Subjectividade e objectividade, no curso de uma vida humana, travam uma série de assaltos, dos quais a primeira depressa costuma sair muito maltratada.

Quem sou? Se excepcionalmente apelasse para um provérbio: com efeito, o sentido de tudo não poderia resumir-se em saber quem assombro? (Diz-me com quem andas, dir-te-ei quem és). Devo confessar que esta palavra me desorienta e tende a estabelecer entre mim e certos seres relações mais singulares, inevitáveis e perturbadoras do que em princípio supunha. É uma palavra que diz muito mais do que quer dizer, que me faz representar, vivo, o papel de fantasma, que alude, sem margem para dúvidas, ao que foi preciso que eu deixasse de ser a fim de ser quem sou.

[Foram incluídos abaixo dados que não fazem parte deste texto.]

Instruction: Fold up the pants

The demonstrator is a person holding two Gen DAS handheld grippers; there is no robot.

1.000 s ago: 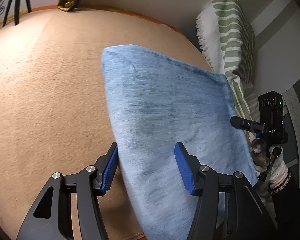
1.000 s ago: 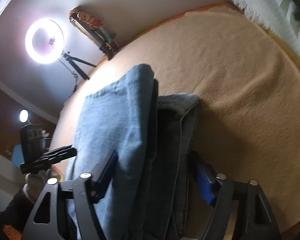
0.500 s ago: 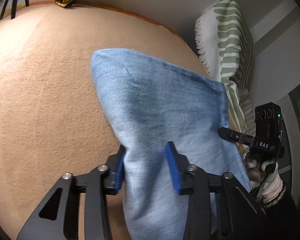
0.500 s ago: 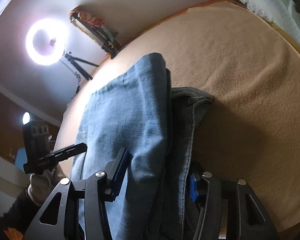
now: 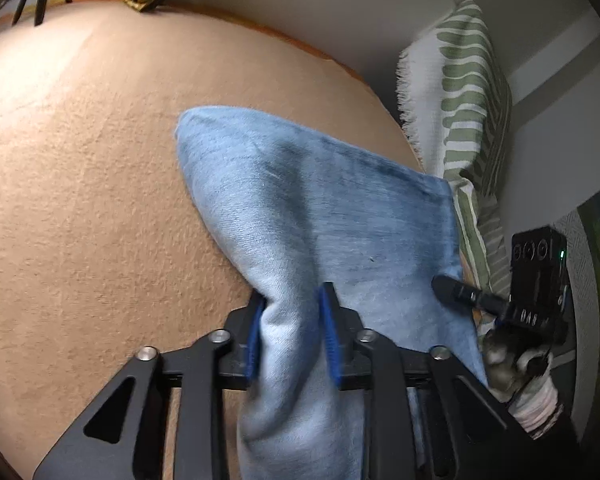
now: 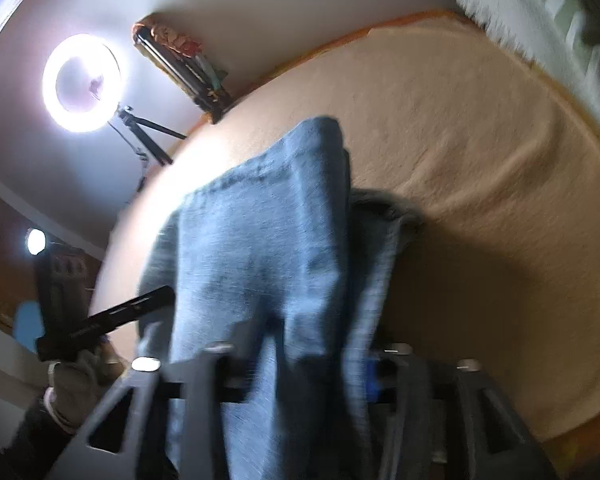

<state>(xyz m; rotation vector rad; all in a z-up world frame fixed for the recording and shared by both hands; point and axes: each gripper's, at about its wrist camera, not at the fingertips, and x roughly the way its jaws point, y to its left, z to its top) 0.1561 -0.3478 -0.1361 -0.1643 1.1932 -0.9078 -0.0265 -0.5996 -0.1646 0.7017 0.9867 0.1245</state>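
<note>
Light blue denim pants lie folded on a peach blanket. My left gripper is shut on their near edge, and the cloth bunches up between the blue pads. A black finger of the right gripper reaches the pants' right edge, held by a gloved hand. The right wrist view is blurred. There the pants fill the gap of my right gripper and drape over its left finger. Its jaws are opening, with the thick fold still wedged against the right pad.
A white and green striped fringed throw lies at the bed's right side by the wall. A lit ring light on a tripod stands beyond the far edge. The peach blanket spreads wide around the pants.
The left jaws closed on the pants' near edge and gathered it into a ridge. The right jaws closed in on the folded layers. The right wrist view has since gone blurred.
</note>
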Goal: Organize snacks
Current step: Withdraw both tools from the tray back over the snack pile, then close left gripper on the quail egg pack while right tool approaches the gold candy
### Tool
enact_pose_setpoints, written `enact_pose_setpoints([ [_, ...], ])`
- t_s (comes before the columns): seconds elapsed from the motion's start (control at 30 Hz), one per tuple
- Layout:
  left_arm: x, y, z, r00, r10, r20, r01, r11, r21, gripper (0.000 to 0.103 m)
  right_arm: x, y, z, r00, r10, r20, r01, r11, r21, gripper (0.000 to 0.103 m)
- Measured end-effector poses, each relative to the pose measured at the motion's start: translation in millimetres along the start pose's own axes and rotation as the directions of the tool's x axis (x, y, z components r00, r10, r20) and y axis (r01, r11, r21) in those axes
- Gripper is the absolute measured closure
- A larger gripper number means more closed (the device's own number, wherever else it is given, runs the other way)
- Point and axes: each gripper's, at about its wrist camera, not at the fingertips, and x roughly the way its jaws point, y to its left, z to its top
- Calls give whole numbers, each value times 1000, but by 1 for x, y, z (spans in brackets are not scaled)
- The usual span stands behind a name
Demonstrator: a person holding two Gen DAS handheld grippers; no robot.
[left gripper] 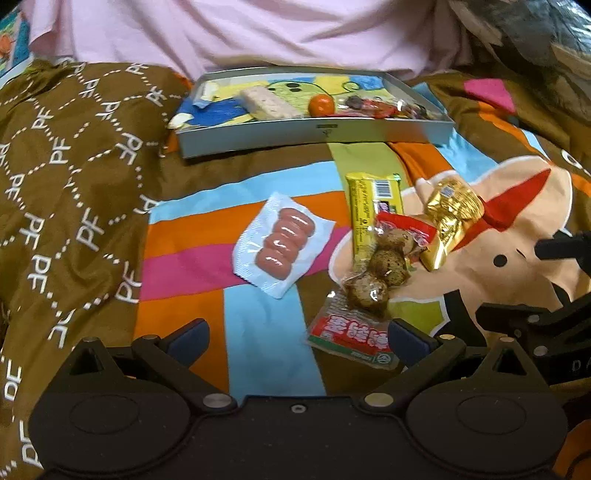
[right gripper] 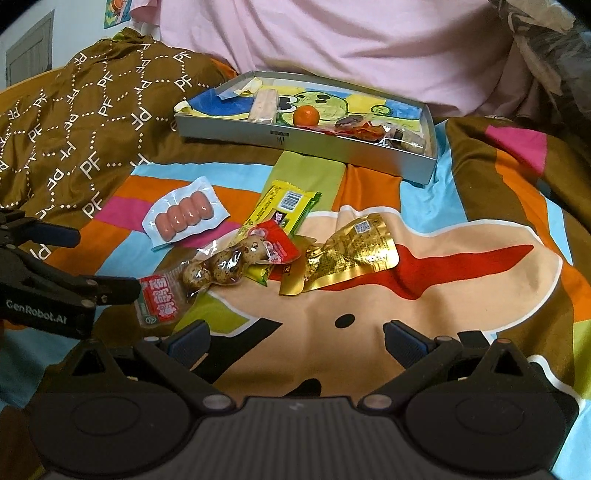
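Loose snacks lie on a colourful bedspread: a sausage pack (left gripper: 282, 244) (right gripper: 184, 216), a quail-egg pack (left gripper: 373, 275) (right gripper: 218, 267), a yellow bar (left gripper: 373, 206) (right gripper: 280, 210) and a gold packet (left gripper: 452, 218) (right gripper: 351, 251). A grey box lid (left gripper: 314, 134) (right gripper: 332, 146) behind them holds a wafer bar, an orange ball and several wrapped snacks. My left gripper (left gripper: 297, 339) is open and empty, just in front of the egg pack. My right gripper (right gripper: 295, 339) is open and empty, in front of the gold packet.
A brown "PF" quilt (left gripper: 74, 184) (right gripper: 74, 122) is bunched on the left. A pink sheet (left gripper: 295, 33) (right gripper: 351, 44) rises behind the box. The right gripper shows at the left wrist view's right edge (left gripper: 550, 314); the left gripper shows at the right wrist view's left edge (right gripper: 55, 273).
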Motion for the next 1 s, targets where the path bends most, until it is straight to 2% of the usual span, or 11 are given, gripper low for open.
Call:
enact_pose_setpoints([
  [0.33,14,-24,10,999,-43,10,41,986,164,1,4,-12,7,999,-23,33,24,999,-36,0],
  [0.57,29,-36,25,995,-99,11,94,970,225,2,17,-36,12,997,-59,57,58,998,17,0],
  [0.63,34,-37,30,992,-123,0,119,966,230,9,20,-41,14,996,-61,68,59,998,32,0],
  [0.87,54,-39,41,980,-186,-69,197,952,233,20,22,-45,14,994,-60,93,56,998,41,0],
  [0.97,64,-37,45,972,-209,-109,228,952,206,30,25,-45,15,994,-53,97,49,998,40,0],
  [1.0,67,-36,46,970,-213,-121,233,953,193,37,27,-45,16,994,-52,95,48,998,39,0],
])
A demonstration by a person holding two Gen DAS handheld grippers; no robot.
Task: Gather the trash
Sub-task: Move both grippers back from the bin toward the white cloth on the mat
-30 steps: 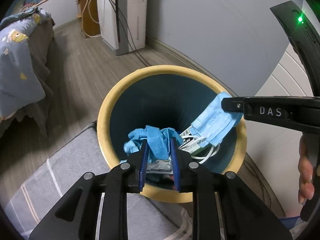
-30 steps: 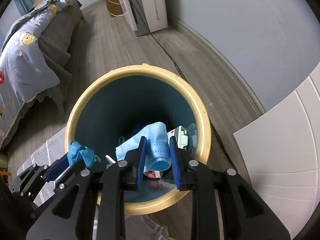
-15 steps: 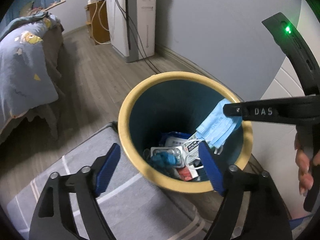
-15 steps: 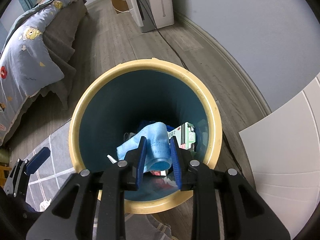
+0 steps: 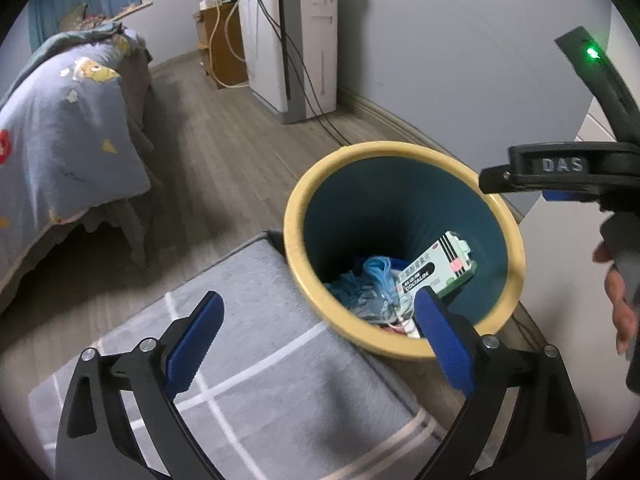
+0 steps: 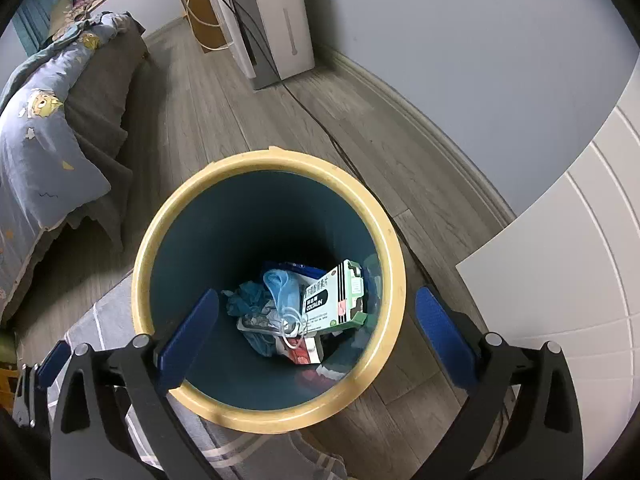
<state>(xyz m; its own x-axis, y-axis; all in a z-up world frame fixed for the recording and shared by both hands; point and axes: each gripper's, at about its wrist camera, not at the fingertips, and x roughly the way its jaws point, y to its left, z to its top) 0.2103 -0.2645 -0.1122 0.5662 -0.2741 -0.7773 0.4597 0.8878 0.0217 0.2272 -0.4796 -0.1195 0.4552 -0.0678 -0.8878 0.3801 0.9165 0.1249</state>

Tomada nesta acepção de um modo quase abusivo, sugere-me que as manifestações objectivas da minha existência, pelo menos as que assim considero, manifestações mais ou menos deliberadas, são tão-só o que transparece, nos limites desta vida, de uma actividade cujo campo verdadeiro me é totalmente desconhecido. O meu conceito de fantasma, no que revela de convencional tanto no aspecto como na cega submissão a certas contingências de hora e de lugar, vale sobretudo para mim como imagem acabada de um tormento que pode ser eterno.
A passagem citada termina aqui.